TASK BRIEF. Output verbatim the line with "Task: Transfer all" together with every line beneath it, ending at the last line of the entries.

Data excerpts
┄┄┄┄┄┄┄┄┄┄

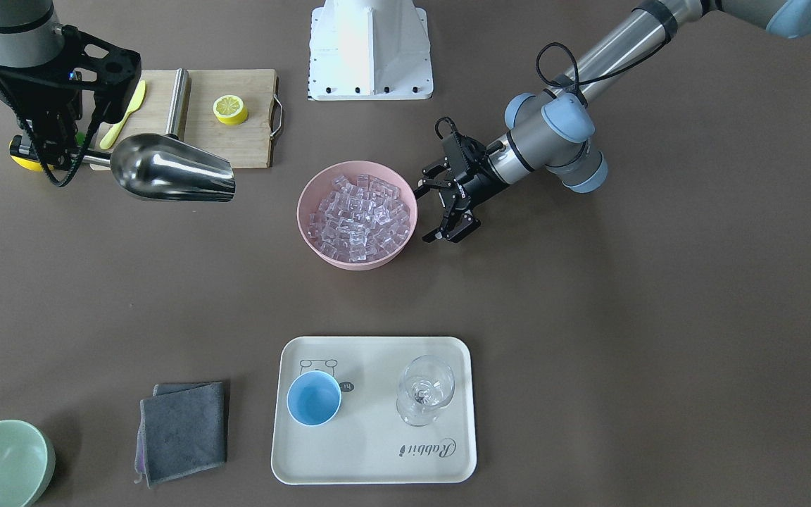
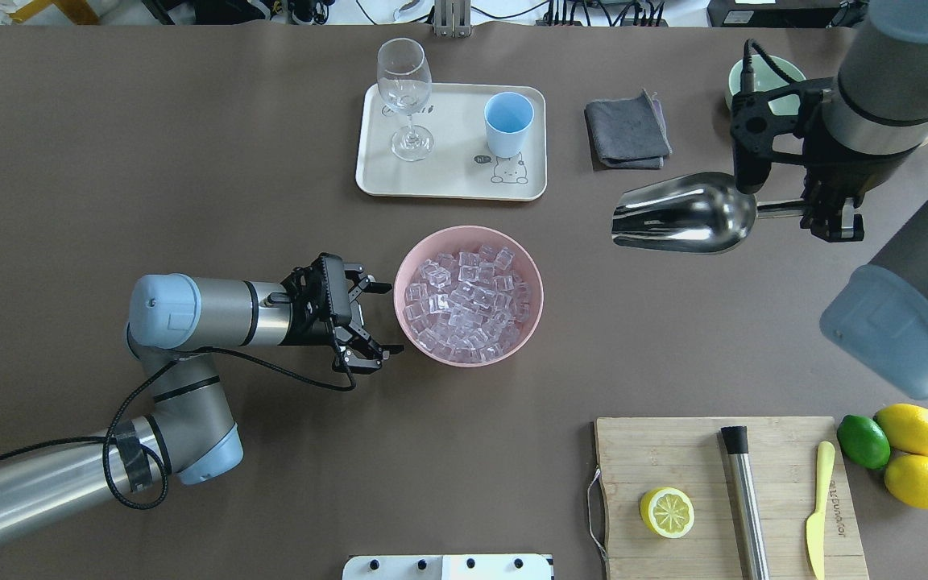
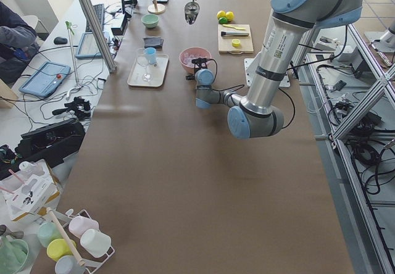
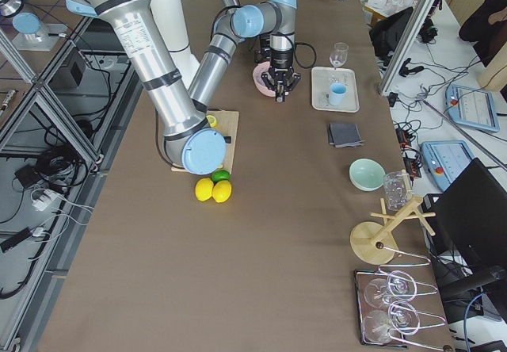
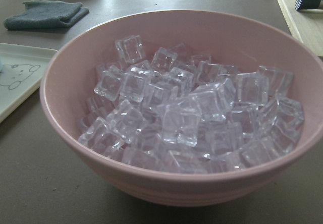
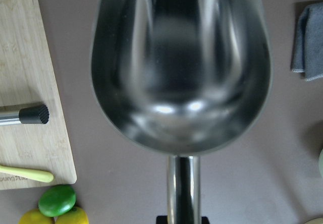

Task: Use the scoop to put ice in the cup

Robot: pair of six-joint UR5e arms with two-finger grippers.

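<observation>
The ice (image 2: pixel 468 302) fills a pink bowl (image 2: pixel 472 360) at the table's middle, and it is close up in the left wrist view (image 5: pixel 186 113). My left gripper (image 2: pixel 391 318) is open and empty, level with the bowl's left side, its fingers just short of the rim. My right gripper (image 2: pixel 830 213) is shut on the handle of the steel scoop (image 2: pixel 685 213). The scoop is empty and held above the table, right of the bowl, with its trough (image 6: pixel 181 67) facing up. The light-blue cup (image 2: pixel 508 121) stands upright and empty on a cream tray (image 2: pixel 448 181) beyond the bowl.
A clear stemmed glass (image 2: pixel 403 80) shares the tray. A grey cloth (image 2: pixel 627 129) and a pale green bowl (image 2: pixel 758 76) lie at the far right. A cutting board (image 2: pixel 673 459) holds a lemon half (image 2: pixel 666 512), a steel rod (image 2: pixel 746 499) and a yellow knife; lemons and a lime (image 2: pixel 915 455) lie beside it.
</observation>
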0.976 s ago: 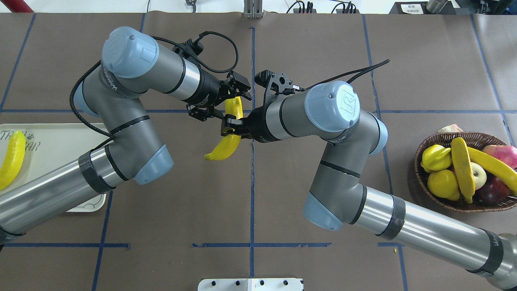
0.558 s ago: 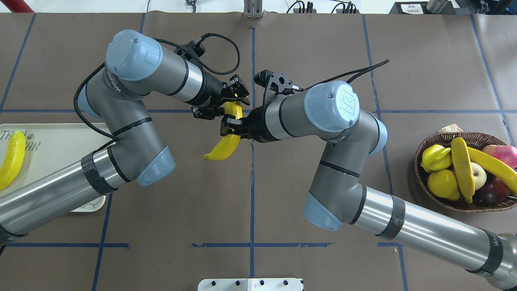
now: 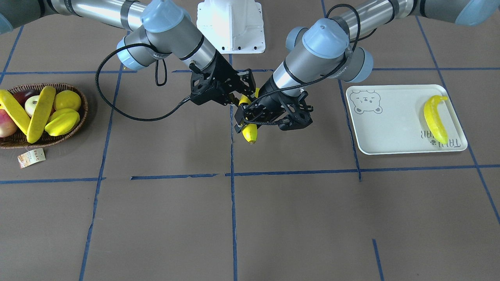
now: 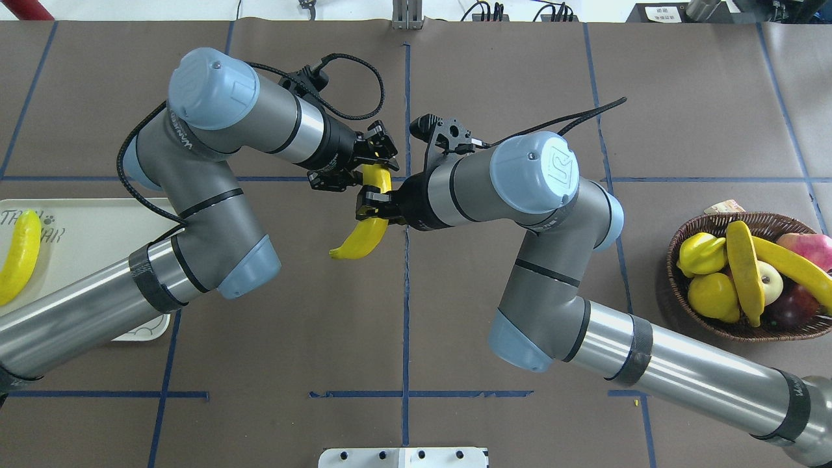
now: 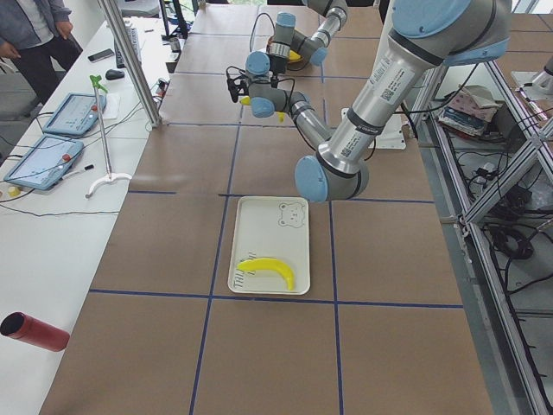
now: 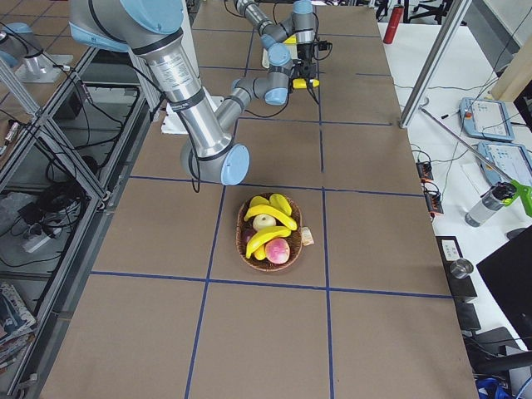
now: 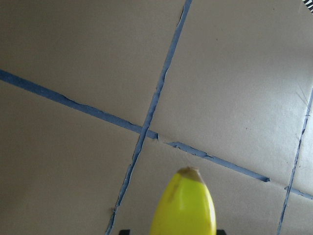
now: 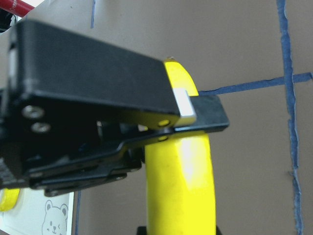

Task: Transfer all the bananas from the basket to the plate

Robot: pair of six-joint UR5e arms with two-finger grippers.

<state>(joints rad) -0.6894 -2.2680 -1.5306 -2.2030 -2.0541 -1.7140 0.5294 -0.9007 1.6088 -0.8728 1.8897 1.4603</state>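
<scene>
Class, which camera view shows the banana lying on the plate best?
Exterior front-facing: the banana lies whole and unblocked on the plate. Exterior left shows it whole but smaller; overhead exterior crops it at the frame edge; the right wrist view catches only a sliver.

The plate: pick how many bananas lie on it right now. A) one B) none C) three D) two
A: a single banana lies on the plate; the held banana is in mid-air away from it, and the others are in the basket.
</scene>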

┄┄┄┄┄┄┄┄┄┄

OUTPUT FOR THIS TASK.
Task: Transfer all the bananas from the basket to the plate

Robot: pair of six-joint UR5e arms with two-finger grippers.

<state>(joints rad) -0.6894 -2.2680 -1.5306 -2.2030 -2.0541 -1.7140 0.5294 -0.9007 1.6088 -0.8728 1.8897 1.4603</state>
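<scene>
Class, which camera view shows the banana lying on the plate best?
Exterior front-facing: the banana lies whole and unblocked on the plate. Exterior left shows it whole but smaller; overhead exterior crops it at the frame edge; the right wrist view catches only a sliver.

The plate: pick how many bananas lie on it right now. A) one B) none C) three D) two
A: a single banana lies on the plate; the held banana is in mid-air away from it, and the others are in the basket.
</scene>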

No more output is needed.